Die mit Wasserstoff (H2, englisch Hydrogen) betriebene Brennstoffzelle ist wieder da: Nachdem es noch vor Jahren aussah, als sei diese Idee nun Geschichte und das Akku-Auto wohl die alleinige Zukunft, erlebt die Brennstoffzelle ihr Revival. Quasi alle grossen Hersteller sind jetzt – teils wieder – unter Hochdruck am Thema dran.

Dabei kommt die Brennstoffzelle quasi durch die Hintertür ins Auto: Fernverkehrs-Gütertransport ist mit Akku laut Meinung der meisten Experten kaum machbar. So wird der Laster vielleicht zum Entwicklungshelfer des Wasserstoffautos.
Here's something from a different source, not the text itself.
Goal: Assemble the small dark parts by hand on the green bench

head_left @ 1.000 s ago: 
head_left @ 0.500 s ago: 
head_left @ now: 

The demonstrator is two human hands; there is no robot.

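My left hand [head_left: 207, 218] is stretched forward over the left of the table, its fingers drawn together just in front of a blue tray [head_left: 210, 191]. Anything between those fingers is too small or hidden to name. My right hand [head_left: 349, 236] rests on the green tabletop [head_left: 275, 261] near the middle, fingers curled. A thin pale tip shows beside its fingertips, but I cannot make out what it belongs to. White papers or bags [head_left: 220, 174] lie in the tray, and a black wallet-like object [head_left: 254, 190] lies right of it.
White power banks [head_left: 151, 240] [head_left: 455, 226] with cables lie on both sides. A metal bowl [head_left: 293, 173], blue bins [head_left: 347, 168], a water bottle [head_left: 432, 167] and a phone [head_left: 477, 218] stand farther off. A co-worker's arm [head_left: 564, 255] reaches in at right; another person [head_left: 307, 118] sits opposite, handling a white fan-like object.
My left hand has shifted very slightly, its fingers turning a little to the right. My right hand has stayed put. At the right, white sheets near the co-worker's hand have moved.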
Doch geistern reichlich Mythen durch das Internet. BLICK macht den Faktencheck, was an Brennstoffzellen-Vorurteilen real dran ist.

1. Brennstoffzellen sind besser als Akkus

Nein. Sie sind nur je nach Einsatzzweck sinnvoller. Experten sagen: Im Alltagsauto gehört die Zukunft dem Batteriebetrieb. In teureren, grossen Langstreckenautos werde es Brennstoffzellen geben. Denn Wasserstoff lässt sich fast tanken wie Sprit, also entfällt trotz Elektroantrieb das Reichweiten- und Ladezeitproblem (ähnlich wie heute Plug-in-Hybride). Nutzfahrzeuge werden im Nahverkehr mit Akku laufen. Im Fernverkehr mit Brennstoffzelle – weil die Akkus hier sonst zu schwer würden.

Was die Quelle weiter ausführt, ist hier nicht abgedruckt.